Помимо обуви, Джона Рейнберда интересовало очень немногое. Прежде всего смерть. Разумеется, собственная. К этой неизбежности он готовился лет двадцать. Смерть всегда была его работой и единственной профессией, в которой он преуспел. С годами она все больше интересовала его, точно так же, как художника все больше интересуют яркость и мягкость света, а писателя – тонкости и нюансы характера, которые он ощупывает, как слепой – шрифт Брайля. Наиболее интересным он считал сам момент смерти… фактический исход души… ее отделение от тела. Момент, когда состояние, известное человеческим существам как жизнь, заканчивалось и превращалось во что-то иное. Каково это – почувствовать, что ты выскальзываешь из тела? Покажется ли это сном, от которого пробуждаешься? Действительно ли христианский дьявол будет поджидать с вилами, чтобы вонзить их в визжащую душу и унести в ад, как кусок шашлыка на шампуре? Будет ли радость? Будешь ли ты знать, что происходит? Что видят глаза умирающего?
Рейнберд надеялся, что у него появится возможность все это узнать. В его работе смерть зачастую приходила быстро и неожиданно, человек не успевал и глазом моргнуть. Он надеялся, что у него будет время приготовиться и прочувствовать все к тому моменту, когда настанет его черед встретиться со смертью. В последнее время он все пристальнее вглядывался в лица людей, которых убивал, пытаясь распознать секрет в их глазах.
Да, смерть интересовала его.
А еще интересовала девочка, которая их так заботила. Эта Чарлин Макги. По мнению Кэпа, Джон Рейнберд знал очень мало о Макги и ничего – о «Лоте шесть». На самом деле Рейнберд знал практически столько же, сколько и Кэп, и если бы об этом стало известно Кэпу, он наверняка отдал бы приказ о ликвидации Рейнберда. Они подозревали, что девочка обладает какой-то великой или потенциально великой способностью… может, не одной, поэтому ему хотелось встретиться с ней и посмотреть, на что она способна. Он также знал, что Кэп называл Энди Макги «потенциальной ментальной доминантой», но это Рейнберда не волновало. Он не встречал человека, который подчинил бы его своей воле.

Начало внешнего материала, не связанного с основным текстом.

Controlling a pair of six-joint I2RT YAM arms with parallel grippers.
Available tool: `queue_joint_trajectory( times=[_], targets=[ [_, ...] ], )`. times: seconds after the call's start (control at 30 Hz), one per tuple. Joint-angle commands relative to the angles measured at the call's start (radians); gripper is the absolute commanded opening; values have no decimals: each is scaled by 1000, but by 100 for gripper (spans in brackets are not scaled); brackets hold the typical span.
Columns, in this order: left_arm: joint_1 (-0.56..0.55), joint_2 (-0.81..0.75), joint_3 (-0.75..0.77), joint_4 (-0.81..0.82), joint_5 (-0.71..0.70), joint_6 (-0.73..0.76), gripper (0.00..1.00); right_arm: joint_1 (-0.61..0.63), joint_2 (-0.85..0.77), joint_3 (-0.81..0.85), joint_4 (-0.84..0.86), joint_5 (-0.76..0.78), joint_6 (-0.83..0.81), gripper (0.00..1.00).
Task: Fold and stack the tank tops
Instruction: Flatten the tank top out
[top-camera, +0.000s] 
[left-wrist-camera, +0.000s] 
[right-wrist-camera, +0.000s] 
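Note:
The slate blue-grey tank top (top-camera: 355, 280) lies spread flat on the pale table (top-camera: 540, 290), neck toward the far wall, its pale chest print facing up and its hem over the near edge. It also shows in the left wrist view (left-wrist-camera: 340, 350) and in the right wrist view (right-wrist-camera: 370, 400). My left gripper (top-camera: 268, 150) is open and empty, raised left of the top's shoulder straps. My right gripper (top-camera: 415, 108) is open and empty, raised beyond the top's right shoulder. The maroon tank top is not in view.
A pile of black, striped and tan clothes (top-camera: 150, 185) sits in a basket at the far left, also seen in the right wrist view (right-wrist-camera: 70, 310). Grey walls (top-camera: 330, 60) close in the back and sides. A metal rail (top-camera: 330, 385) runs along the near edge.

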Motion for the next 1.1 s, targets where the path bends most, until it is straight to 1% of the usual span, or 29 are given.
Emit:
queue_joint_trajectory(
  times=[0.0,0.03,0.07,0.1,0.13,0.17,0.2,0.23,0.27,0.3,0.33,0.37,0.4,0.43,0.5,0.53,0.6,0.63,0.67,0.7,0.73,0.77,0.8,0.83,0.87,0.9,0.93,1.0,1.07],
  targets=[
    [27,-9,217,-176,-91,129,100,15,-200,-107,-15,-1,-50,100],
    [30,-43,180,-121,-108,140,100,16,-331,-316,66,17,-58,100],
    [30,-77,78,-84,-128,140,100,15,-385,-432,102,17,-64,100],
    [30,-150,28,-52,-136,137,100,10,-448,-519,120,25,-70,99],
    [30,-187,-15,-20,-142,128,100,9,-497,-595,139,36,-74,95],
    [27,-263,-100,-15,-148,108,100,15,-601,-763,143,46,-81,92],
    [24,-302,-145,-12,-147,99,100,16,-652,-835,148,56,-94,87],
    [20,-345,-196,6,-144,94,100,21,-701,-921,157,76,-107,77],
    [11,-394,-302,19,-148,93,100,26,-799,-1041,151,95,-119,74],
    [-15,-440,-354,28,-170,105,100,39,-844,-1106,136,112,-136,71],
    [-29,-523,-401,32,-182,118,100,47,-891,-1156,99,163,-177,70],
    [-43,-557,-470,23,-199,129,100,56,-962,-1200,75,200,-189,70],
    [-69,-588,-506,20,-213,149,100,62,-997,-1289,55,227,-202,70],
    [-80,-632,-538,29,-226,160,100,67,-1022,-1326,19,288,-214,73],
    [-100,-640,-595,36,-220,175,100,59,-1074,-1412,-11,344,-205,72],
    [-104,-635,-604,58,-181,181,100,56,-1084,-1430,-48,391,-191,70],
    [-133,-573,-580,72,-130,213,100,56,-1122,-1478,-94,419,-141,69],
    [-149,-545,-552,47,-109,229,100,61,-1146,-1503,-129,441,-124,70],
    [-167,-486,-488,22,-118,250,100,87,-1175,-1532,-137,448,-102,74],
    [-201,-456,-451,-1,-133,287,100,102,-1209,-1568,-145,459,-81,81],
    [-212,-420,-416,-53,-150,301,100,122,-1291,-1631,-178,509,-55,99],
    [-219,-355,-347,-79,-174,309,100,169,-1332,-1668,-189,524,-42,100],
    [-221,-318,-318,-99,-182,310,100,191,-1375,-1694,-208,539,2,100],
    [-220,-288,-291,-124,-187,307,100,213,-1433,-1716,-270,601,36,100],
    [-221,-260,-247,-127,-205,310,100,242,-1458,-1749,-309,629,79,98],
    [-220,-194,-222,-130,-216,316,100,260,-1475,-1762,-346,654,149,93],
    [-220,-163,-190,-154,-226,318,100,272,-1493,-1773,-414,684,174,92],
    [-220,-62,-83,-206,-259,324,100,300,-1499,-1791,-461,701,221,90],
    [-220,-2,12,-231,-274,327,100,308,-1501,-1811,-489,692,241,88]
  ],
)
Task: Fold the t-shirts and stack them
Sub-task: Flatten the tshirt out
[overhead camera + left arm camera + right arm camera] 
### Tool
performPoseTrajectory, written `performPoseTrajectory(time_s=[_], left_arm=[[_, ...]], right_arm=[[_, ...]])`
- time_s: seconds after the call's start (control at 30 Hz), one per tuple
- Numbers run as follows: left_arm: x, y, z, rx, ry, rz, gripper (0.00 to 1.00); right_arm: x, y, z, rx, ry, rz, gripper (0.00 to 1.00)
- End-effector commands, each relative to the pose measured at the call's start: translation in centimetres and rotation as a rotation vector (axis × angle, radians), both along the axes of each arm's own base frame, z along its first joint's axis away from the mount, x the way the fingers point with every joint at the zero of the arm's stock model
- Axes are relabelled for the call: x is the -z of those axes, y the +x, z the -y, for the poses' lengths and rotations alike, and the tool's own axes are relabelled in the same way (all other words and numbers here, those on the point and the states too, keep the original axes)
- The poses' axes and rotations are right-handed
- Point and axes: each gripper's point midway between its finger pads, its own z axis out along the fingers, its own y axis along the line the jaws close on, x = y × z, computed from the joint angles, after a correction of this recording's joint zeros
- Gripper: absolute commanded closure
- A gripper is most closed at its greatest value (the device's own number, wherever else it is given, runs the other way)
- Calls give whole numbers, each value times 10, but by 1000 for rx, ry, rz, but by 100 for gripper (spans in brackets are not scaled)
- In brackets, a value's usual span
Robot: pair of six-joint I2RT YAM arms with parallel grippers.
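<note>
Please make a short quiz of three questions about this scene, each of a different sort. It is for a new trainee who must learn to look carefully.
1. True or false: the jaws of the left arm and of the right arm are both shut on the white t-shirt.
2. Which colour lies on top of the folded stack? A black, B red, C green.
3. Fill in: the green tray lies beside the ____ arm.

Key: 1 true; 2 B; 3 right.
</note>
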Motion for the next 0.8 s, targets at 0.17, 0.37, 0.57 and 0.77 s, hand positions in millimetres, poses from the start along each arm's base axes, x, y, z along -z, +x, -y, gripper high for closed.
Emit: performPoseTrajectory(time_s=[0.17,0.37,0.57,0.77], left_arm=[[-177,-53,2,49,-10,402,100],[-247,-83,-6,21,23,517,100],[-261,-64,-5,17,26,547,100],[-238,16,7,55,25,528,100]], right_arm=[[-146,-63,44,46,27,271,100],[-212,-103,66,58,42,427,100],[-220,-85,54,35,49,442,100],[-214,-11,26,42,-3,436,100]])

Викторина закончилась. Ее сменил выпуск новостей. Исключительно плохих. Джон Рейнберд сидел, не ел, не пил, не курил, чистый, спокойный и голый, и ждал, когда придет время убивать.
2
Еще днем Кэп с тревогой думал, как бесшумно и внезапно Рейнберд возникал рядом. Доктор Уэнлесс не услышал его. Он пробудился от глубокого сна. Пробудился, потому что палец щекотал его под носом. Пробудился и увидел, как ему показалось, монстра из ночного кошмара, склонившегося над его кроватью. Один глаз поблескивал в свете из ванной комнаты, который доктор всегда оставлял включенным, если ночевал в отеле. На месте второго зиял кратер.